- _Work order_
Please retype the material beneath this task exactly, starting with its first line and finishing with the line containing "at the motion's".

- _Supplied entries_

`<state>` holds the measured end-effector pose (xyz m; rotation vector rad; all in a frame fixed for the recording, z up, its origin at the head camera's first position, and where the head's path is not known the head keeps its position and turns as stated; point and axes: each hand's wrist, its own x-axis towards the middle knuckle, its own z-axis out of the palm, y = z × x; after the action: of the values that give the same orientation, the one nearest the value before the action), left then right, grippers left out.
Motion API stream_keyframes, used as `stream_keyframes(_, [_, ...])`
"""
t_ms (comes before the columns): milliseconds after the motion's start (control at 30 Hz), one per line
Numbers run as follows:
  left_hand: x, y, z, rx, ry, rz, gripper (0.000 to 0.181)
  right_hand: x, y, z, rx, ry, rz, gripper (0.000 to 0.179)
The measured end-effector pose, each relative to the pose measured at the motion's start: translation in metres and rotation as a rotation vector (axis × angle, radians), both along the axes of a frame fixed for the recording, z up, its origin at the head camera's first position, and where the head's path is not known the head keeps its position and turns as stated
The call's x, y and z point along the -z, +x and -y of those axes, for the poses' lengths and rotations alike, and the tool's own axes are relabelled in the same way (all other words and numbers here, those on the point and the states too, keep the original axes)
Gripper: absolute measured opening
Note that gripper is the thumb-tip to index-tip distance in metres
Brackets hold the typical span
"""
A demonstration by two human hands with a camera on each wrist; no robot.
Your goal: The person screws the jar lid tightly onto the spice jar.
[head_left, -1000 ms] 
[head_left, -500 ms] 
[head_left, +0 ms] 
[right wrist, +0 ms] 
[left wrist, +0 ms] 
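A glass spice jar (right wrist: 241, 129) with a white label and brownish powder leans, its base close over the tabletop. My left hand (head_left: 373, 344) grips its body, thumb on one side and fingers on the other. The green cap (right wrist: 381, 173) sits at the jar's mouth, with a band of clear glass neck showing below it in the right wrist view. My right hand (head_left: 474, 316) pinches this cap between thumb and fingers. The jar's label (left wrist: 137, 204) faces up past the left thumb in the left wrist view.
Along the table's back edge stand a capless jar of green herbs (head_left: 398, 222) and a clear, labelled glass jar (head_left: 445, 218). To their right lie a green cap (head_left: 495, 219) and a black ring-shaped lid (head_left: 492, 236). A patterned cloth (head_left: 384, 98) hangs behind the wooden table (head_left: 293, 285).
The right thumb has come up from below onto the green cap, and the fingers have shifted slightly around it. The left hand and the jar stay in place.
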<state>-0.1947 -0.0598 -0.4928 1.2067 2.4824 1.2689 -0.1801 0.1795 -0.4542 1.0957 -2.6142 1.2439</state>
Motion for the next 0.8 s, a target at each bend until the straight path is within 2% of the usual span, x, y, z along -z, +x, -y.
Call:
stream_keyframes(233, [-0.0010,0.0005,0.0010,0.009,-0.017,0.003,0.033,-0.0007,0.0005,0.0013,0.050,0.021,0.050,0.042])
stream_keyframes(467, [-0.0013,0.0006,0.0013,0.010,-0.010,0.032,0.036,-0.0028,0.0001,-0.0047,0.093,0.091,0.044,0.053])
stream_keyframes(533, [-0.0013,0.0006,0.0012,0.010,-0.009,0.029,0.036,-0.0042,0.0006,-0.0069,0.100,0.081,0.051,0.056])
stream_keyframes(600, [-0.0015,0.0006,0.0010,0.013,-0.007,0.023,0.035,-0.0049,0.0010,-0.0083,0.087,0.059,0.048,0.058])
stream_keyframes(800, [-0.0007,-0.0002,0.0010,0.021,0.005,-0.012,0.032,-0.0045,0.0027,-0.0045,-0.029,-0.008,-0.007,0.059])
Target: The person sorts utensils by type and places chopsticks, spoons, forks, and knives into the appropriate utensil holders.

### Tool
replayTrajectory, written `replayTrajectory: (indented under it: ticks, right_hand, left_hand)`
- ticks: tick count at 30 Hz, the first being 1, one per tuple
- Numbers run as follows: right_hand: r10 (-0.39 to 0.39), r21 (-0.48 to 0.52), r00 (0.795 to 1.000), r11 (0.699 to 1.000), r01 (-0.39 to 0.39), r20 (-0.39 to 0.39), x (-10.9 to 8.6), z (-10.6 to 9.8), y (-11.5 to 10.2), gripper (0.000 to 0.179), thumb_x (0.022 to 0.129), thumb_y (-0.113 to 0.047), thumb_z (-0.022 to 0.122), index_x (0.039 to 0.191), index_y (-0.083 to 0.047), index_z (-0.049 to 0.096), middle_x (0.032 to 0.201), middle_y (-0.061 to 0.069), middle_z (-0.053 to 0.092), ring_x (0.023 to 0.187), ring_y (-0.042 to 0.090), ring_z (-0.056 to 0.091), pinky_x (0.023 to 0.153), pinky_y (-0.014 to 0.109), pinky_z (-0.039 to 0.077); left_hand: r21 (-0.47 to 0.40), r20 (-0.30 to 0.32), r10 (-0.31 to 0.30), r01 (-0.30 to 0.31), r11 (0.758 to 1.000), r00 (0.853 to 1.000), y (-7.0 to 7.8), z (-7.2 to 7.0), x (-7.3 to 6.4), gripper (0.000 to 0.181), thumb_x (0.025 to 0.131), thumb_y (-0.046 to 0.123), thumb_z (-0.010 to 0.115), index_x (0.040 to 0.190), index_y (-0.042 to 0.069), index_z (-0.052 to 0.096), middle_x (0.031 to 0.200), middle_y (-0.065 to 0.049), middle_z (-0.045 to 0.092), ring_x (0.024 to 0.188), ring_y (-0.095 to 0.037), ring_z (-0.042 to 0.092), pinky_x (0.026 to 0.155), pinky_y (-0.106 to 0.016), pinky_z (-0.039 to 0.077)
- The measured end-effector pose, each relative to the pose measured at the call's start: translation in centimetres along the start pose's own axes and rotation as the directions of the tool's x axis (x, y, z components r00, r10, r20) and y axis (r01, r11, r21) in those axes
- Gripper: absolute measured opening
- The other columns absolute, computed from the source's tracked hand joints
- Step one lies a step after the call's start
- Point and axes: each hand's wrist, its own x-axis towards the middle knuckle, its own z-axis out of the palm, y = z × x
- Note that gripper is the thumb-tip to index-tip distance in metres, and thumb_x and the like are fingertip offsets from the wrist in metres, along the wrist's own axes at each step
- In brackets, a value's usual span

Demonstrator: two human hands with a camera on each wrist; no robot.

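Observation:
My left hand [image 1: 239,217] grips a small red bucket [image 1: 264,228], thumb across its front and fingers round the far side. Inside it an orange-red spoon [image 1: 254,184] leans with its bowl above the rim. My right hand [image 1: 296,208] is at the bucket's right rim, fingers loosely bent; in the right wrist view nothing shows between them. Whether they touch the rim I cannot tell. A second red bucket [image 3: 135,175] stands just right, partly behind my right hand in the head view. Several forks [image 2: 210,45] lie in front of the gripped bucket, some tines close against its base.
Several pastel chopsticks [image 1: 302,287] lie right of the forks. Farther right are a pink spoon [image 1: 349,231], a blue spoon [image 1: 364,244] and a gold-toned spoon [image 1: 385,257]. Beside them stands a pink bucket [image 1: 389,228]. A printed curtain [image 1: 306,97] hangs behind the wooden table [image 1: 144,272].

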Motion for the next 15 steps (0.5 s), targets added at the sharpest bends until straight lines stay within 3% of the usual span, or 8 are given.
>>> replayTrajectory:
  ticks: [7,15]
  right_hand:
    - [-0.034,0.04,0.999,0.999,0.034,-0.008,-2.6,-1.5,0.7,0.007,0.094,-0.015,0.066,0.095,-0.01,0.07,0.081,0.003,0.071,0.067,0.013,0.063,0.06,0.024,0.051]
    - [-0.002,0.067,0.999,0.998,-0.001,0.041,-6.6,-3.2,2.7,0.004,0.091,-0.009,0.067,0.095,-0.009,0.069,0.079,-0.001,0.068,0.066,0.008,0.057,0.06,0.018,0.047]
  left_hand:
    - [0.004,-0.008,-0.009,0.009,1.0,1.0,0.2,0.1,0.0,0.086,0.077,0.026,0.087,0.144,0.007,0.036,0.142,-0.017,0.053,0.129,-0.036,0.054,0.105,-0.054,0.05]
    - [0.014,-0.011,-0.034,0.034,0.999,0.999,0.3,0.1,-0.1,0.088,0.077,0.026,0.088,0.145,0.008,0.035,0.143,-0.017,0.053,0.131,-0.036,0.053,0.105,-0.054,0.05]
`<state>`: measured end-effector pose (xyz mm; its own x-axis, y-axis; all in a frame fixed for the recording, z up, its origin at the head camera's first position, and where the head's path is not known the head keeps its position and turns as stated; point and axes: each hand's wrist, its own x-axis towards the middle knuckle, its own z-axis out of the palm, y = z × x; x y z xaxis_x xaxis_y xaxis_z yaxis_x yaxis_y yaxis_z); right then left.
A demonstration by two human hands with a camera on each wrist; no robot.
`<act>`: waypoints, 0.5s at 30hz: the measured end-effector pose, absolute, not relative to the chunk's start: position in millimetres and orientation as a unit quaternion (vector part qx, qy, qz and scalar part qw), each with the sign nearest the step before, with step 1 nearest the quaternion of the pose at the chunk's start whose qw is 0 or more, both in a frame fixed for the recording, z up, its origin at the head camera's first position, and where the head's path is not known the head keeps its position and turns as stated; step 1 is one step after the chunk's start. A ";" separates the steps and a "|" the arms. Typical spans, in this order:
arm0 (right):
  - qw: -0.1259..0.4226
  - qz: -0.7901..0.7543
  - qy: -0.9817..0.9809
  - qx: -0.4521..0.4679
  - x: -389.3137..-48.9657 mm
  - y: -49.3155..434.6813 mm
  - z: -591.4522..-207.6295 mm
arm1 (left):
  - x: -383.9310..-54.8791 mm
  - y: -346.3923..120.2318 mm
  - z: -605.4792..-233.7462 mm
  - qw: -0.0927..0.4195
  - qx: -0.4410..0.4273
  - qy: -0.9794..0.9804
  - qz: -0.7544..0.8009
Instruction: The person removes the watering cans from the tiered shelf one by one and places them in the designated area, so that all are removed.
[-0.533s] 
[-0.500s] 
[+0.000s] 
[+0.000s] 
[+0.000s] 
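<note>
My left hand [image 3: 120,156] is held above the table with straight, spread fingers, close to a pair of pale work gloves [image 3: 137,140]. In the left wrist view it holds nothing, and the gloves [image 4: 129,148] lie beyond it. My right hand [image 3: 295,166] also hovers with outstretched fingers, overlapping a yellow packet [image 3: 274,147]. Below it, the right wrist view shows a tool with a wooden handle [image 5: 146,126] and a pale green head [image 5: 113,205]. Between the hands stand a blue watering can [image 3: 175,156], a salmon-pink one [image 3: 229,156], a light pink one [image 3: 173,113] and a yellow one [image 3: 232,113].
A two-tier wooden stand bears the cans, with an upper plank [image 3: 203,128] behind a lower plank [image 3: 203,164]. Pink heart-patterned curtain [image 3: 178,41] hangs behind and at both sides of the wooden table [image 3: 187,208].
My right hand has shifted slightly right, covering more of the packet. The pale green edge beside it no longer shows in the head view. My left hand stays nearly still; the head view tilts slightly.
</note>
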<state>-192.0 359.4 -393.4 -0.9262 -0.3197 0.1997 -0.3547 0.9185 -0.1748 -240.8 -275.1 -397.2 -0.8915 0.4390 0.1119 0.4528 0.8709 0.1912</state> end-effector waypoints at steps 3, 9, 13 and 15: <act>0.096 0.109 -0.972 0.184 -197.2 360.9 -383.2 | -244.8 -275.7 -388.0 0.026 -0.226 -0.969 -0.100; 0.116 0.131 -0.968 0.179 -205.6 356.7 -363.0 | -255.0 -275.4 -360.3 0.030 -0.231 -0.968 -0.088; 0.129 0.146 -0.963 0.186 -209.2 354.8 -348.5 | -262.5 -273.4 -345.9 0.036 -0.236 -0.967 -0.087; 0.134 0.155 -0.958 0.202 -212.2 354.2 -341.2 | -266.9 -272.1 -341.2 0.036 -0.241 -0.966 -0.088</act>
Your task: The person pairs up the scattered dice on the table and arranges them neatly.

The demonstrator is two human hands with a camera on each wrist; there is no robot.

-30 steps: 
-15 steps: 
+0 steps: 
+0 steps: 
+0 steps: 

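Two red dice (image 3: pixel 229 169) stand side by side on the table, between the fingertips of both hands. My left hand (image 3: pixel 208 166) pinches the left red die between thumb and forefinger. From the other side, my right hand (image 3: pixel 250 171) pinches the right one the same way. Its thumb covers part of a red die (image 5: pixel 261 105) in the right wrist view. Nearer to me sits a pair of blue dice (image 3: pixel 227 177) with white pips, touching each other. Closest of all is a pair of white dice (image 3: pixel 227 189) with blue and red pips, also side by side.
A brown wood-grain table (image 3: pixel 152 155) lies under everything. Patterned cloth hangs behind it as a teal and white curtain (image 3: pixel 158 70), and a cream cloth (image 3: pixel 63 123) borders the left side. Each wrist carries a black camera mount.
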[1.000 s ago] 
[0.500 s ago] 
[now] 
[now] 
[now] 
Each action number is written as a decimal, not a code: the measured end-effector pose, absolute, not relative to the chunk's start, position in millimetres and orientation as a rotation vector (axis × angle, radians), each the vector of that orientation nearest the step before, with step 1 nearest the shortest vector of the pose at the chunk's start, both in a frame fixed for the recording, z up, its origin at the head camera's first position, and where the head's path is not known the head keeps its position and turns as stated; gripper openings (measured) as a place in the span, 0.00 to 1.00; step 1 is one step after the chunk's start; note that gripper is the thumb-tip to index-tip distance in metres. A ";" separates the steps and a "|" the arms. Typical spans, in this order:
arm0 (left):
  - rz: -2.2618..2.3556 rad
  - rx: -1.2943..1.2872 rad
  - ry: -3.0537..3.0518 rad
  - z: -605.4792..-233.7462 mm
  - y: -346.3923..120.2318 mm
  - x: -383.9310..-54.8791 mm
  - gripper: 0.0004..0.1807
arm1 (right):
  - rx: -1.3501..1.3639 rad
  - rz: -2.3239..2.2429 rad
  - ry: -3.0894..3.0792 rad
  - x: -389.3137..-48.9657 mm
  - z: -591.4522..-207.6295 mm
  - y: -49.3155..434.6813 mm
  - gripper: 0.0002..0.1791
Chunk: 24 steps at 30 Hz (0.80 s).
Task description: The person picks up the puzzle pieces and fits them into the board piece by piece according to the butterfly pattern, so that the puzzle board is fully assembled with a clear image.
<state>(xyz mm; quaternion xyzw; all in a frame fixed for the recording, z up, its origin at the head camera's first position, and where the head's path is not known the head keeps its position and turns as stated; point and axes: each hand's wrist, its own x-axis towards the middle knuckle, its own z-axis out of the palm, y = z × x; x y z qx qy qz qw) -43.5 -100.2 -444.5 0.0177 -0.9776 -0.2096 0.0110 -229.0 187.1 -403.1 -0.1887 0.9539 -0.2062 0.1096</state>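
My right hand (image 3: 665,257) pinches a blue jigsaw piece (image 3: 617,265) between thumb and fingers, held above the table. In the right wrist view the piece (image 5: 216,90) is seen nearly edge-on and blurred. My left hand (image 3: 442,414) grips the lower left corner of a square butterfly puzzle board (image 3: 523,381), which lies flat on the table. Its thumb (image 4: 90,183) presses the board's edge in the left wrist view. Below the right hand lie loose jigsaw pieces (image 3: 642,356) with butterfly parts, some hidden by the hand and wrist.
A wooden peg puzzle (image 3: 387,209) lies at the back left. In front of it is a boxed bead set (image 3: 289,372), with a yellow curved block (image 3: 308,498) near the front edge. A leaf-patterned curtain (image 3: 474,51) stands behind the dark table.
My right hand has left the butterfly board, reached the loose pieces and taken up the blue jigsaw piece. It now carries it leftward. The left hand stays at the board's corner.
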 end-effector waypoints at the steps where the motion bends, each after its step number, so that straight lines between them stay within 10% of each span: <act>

- _Expected answer_
`<state>` holds the measured end-effector pose (xyz m; rotation vector rad; all in a frame fixed for the recording, z up, its origin at the head camera's first position, and where the head's path is not known the head keeps its position and turns as stated; point and axes: each hand's wrist, its own x-axis towards the middle knuckle, its own z-axis out of the palm, y = z × x; after the action: of the values that give the same orientation, the one nearest the value before the action), left then right, grippers left out.
Motion API stream_keyframes, used as `stream_keyframes(_, [_, ...])`
"""
t_ms (comes before the columns): milliseconds after the motion's start (control at 30 Hz), one per line
Numbers run as follows:
  left_hand: x, y, z, rx, ry, rz, gripper (0.000 to 0.181)
  right_hand: x, y, z, rx, ry, rz, gripper (0.000 to 0.179)
The measured end-effector pose, each relative to the pose measured at the motion's start: translation in metres and rotation as a rotation vector (axis × angle, radians), both along the axes of a frame fixed for the recording, z up, its origin at the head camera's first position, and where the head's path is not known the head keeps its position and turns as stated

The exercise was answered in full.